トランプ政権発足後広がる米ドル「総合力」の下落
BIS(国際決済銀行)が公表している米ドルの総合力を示す実質実効相場は、トランプ政権が発足した2025年1月の115.1ポイントから、2026年1月には106.9ポイントまで7%以上下落した(図表1参照)。米ドル高・円安傾向が続く中では分かりにくいが、米ドルは円以外の多くの通貨に対しては下落し、総合力で見るとむしろ下落が拡大する形となっている。
こうした中で、米ドルの実質実効相場は、過去5年の平均値である5年MA(移動平均線)近辺まで下落してきた。米ドルの実質実効相場を見ると、上昇トレンドが続く中では5年MAがサポートになる一方で、下落トレンドが続く中では逆にその5年MAがレジスタンスとして機能してきた。その意味では、このまま米ドルの実質実効相場が5年MAを大きく割れるようなら、2011年から続いてきた上昇トレンドが、トランプ政権が始まった2025年からついに下落トレンドへ転換した可能性が高まる。
以上のように見ると、トランプ政権開始後の米ドル安は一時的なものではなく、2011年以来の米ドル安トレンドへの転換が試される重大局面を迎えている可能性もありそうだ。そうであるなら、それは米ドル/円にも重要な影響をもたらす可能性があるかもしれない。
米ドル安局面と米ドル高局面では異なる「円安の終わり方」
米ドルの実質実効相場で見ると、前回の米ドル安トレンドは2002~2011年にかけて展開した。その中で、米ドル高・円安の循環的なピークは、2002年と2007年の2回あった。一方で、それ以外の循環的な米ドル高・円安のピークは1998、2015、2024年の3回だったが、これは米ドルの実質実効相場が上昇トレンドを展開している局面で起こった現象だった(図表2参照)。
米ドルの実質実効相場の下落トレンドにおける2002、2007年の循環的米ドル高・円安のピークは、米ドル/円が5年MAを1割前後上回ったところで起こったのに対し、上昇トレンドにおける1998、2015、2024年の循環的米ドル高・円安ピークは、米ドル/円が5年MAを3割以上と大きく拡大する中で起こった(図表3参照)。

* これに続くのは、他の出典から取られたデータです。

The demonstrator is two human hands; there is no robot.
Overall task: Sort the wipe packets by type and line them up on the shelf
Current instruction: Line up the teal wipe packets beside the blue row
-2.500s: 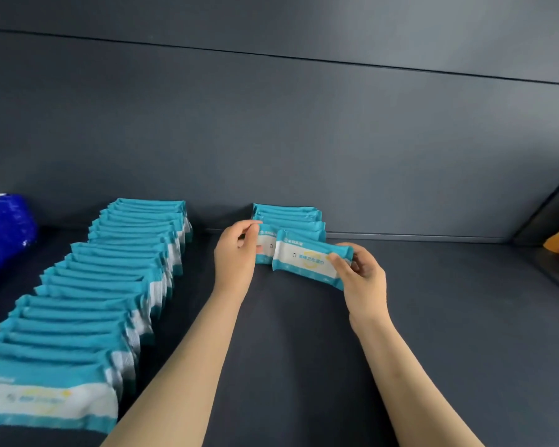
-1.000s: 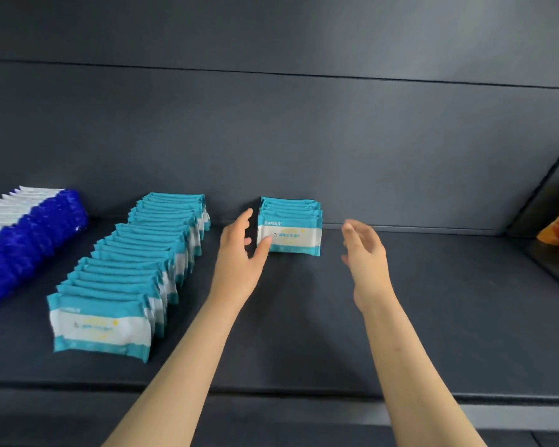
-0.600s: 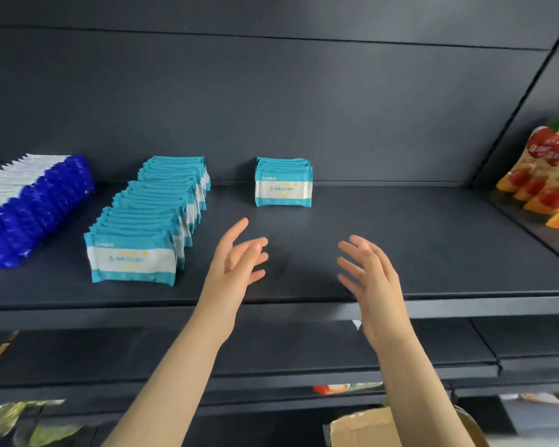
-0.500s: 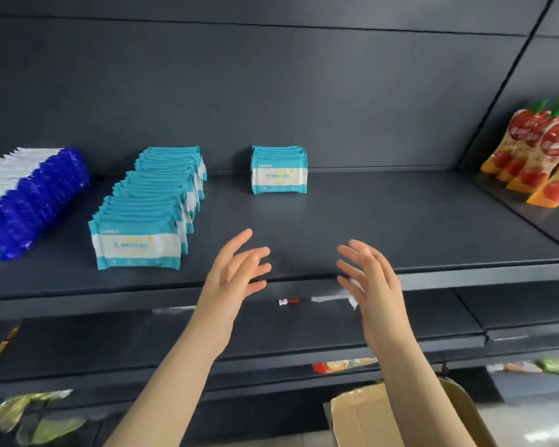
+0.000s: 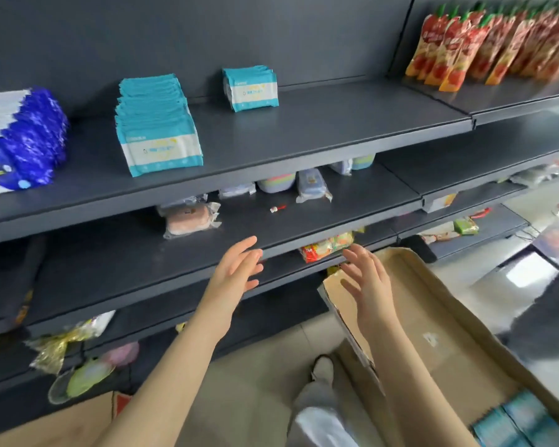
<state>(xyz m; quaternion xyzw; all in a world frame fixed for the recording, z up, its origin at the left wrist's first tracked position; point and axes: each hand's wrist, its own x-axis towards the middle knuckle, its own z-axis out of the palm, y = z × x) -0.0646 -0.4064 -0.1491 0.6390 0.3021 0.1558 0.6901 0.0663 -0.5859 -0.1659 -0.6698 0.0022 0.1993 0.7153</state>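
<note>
Your left hand [image 5: 236, 272] and right hand [image 5: 367, 282] hang empty, fingers loosely spread. Teal packets [image 5: 523, 421] lie in the box [image 5: 433, 317], near right; two rows [image 5: 158, 124] stand on the shelf [image 5: 336, 124]. They look light, soft and slick: pinch one across its flat faces.

shelf [image 5: 336, 124]: matt metal | wipe packets [image 5: 162, 153]: glossy plastic (crinkly) | box [image 5: 433, 317]: cardboard
</note>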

米ドル/円が5年MAを3割以上上回るのは、経験的には循環的な米ドル高・円安の限界を示すものだった。以上からすると、米ドル高トレンドが展開する中では、循環的な米ドル高・円安も限界に達するまで続く可能性があったのに対し、米ドル安トレンドにおける循環的な米ドル高・円安は、限界に達する前に終わる可能性があったということになるのではないか。
円安トレンド転換に影響しそうな米ドルへの不信感
すでに見てきたように、2025年のトランプ政権開始から、米ドル安トレンドに転換した可能性が出てきた。これは、トランプ大統領の国際秩序を無視したような言動が続く中で、米ドルへの不信感が広がっていることを考えると違和感はないだろう。そうであるなら、中長期的な米ドル安トレンドが展開する中で、それが米ドル高・円安から米ドル安・円高へのトレンド転換をもたらす可能性もあるのではないか。